Worst Jokes Ever

Worst Jokes Ever

A redhead, a brunette, and a blonde walk into a bar.

They were having a chat when the bartender asked them about their opinions on elements.

The redhead says, “I love gold because I can buy a lot of cars with it.”

The brunette says, “I would prefer platinum because it is more valuable than gold and can buy you more cars.”

The blonde says, “I have 2 bags of silicon and you should see the cars outside my house.”

My grandfather was the type of person who never threw anything away.

He died in World War II holding on to a hand grenade.

Remember back in the day when your TV wouldn't work so you'd bang it a few times?

I tried that with my dishwasher, but unfortunately, she ended up pregnant...

A daughter asked her mother how to spell penis. Her mom said, "You should have asked me last night. It was at the tip of my tongue."

On a bus, a priest sat next to a drunk who was struggling to read a newspaper.

Suddenly, with a slurred voice, the drunk asked the priest:

"Do you know what arthritis is?"

The parish priest soon thought of taking the opportunity to lecture the drunk and replied:

"It's a disease caused by sinful and unruly life: excess, consumption of alcohol, drugs, marijuana, crack, and certainly lost women, prostitutes, promiscuity, sex, binges, and other things I dare not say."

The drunk widened his eyes, shut up, and continued reading the newspaper.

A little later the priest, thinking that he had been too hard on the drunk, tried to soften:

"How long have you had arthritis?"

"I don't have arthritis! It says here in the paper that the Pope has it."

How does a blonde punish her blind son? She takes away his TV privileges.

How does a blonde punish her deaf son? She takes away his telephone privileges.

How does a blonde punish her paraplegic son?
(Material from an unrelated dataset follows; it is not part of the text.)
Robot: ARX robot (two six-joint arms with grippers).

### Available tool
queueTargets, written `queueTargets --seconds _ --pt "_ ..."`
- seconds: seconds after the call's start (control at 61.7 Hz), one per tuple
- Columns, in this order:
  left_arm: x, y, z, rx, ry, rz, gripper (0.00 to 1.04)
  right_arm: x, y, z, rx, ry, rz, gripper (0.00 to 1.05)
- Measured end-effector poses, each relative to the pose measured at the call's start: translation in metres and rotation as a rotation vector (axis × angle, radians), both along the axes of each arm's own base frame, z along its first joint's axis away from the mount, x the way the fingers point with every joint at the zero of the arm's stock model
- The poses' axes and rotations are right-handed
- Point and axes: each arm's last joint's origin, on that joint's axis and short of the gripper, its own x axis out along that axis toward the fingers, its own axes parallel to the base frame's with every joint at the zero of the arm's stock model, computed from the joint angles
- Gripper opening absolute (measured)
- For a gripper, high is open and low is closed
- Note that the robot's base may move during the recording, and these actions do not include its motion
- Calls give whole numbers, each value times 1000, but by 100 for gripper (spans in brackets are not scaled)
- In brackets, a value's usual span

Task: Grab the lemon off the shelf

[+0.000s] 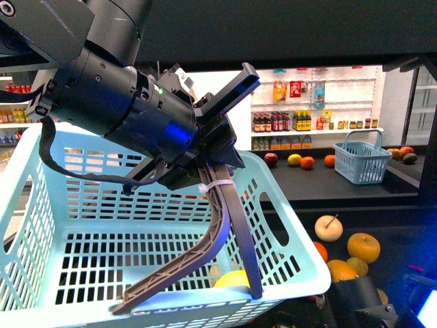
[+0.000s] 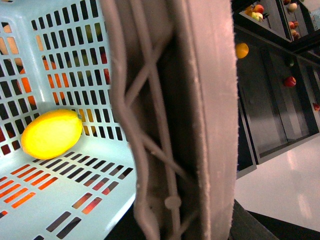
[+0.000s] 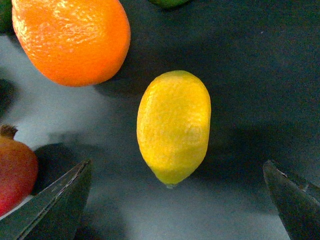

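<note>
A lemon [image 3: 173, 126] lies on the dark shelf tier [image 3: 250, 75], in the right wrist view. My right gripper [image 3: 177, 167] is open, its dark fingers [image 3: 55, 200] on either side of the lemon's near end and not touching it. My left gripper [image 1: 190, 299] is shut on the wall of a light blue basket [image 1: 41, 205], one finger inside and one outside. A second lemon [image 2: 51, 133] lies on the basket's floor and also shows in the front view [image 1: 232, 279]. The black shelf [image 1: 382, 205] stands ahead on the right.
An orange [image 3: 72, 40] and a red fruit [image 3: 15, 170] lie close beside the shelf lemon. Golden round fruit [image 1: 328, 228] and oranges [image 1: 363, 247] lie on the lower tier. A small blue basket [image 1: 362, 158] stands on the upper tier. White store shelves [image 1: 307, 116] stand behind.
</note>
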Motion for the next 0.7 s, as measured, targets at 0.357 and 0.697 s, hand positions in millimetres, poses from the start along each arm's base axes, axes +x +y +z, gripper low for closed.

She gives him a spanking.

Son to mother: "Mom, all the kids in the school are making fun of me because I am still a virgin."

Mother: "Well, start giving them bad grades, and they will stop."

Voting is like doing a group project in school.

I did my part, but I’m worried the rest of you are going to fuck this up.

Genders are like the Twin Towers because there used to be two, now it's just a sensitive subject.

Your mum stinks of disabled people.

Wanna know why?

I don't know either, you tell me.

What did Jesus say when he was left hanging on the cross?

"Well this is one hell of a way to spend my Easter vacation!"

I was at work and a few fat women came up to me and asked for some help.

Later that week, I ran into them on the dance floor. One of them asked me if I wanted to dance. I told her no. The other asked me if I knew what was cracking. I calmly said, "The floor."